I met Guillaume Vaslin, my business partner, through a friend who knew that I was starting a company and thought we had complementary profiles. I was resilient, always talking about my project and the challenges I was facing and I was never scared that someone might steal my idea. I guess that made it easier to find a partner. When we met I pitched him the idea and he came on board as an advisor for my thesis. After two months, during which we tested our compatibility, we decided to formalize our partnership and take VIRTŪ from idea to company. One must never take a partnership lightly but starting a company by yourself is an infeasible job. Be careful who you choose but get a partner nonetheless, two if possible."
What is unique about your fair trade shirts?

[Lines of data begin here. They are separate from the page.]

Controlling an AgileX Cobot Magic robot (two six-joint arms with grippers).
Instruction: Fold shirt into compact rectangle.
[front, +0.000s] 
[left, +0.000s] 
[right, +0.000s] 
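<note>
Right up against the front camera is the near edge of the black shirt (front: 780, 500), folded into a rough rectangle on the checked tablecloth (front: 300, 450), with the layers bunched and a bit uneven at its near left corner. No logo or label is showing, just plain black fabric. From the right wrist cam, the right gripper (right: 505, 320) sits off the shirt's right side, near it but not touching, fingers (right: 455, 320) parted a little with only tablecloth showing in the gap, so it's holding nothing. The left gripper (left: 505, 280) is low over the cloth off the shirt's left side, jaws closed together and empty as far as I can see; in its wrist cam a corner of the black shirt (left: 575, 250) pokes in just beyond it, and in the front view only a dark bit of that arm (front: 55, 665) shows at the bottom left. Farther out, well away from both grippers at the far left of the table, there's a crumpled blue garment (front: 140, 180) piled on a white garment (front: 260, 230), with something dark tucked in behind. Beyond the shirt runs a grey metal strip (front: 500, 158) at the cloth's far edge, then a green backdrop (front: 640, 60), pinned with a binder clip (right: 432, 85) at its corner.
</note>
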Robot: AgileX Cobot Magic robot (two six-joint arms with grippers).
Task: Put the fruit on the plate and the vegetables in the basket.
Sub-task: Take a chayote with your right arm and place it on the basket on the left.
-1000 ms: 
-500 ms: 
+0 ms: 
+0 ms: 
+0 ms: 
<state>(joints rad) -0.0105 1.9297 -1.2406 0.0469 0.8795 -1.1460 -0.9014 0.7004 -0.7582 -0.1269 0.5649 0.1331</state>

"Our products integrate traditional style and sustainability. During my day-to-day life as a lawyer and researcher, I realized that there wasn’t any brand that provided good-looking products produced ethically that I wanted to wear on a daily basis. At VIRTŪ we want to create garments that allow people to make a positive impact through the clothes they wear every day, allowing them to “wear” empowerment and change."
Why were you as a lawyer interested in founding your own company?
"I wanted to further understand the other side of the story. I feel there is an increasing need for lawyers that better understand business and entrepreneurship."
How did the Master of Law and Business Program help you in this endeavor?
"I had never taken a business class before the Master of Law and Business. Through the program I got access to all the knowledge and contacts that made VIRTŪ possible. The classes with Profs. Ulrich Steger, Marc-Olivier Lücke, Carsten Jungmann and the mandatory internship which I completed at Mimi Hearing Technologies in Berlin played a determinant role in the creation of VIRTŪ. My main advice for all MLB students and graduates would be to stay curious! I could never have imagined that I was going to start a company when I first moved to Hamburg in 2014 and now I can’t imagine myself doing anything else."
What’s the ultimate plan for VIRTŪ?
"We want to develop entire communities around the production of one good, a model very much influenced by the German middle-sized companies and traineeship model. VIRTŪ is reinventing the way we produce, deliver and price our garments. We aim to make it a standard for consumers to know who produced their goods. We offer an ethical option for products and guarantee a transparent social impact with their purchase."
* In 2013, a commercial building named Rana Plaza in Bangladesh collapsed, killing 1129 garment workers. Although structural damages had been detected previously causing the building to be evacuated, the garment workers were ordered to return to their work stations the morning of the collapse.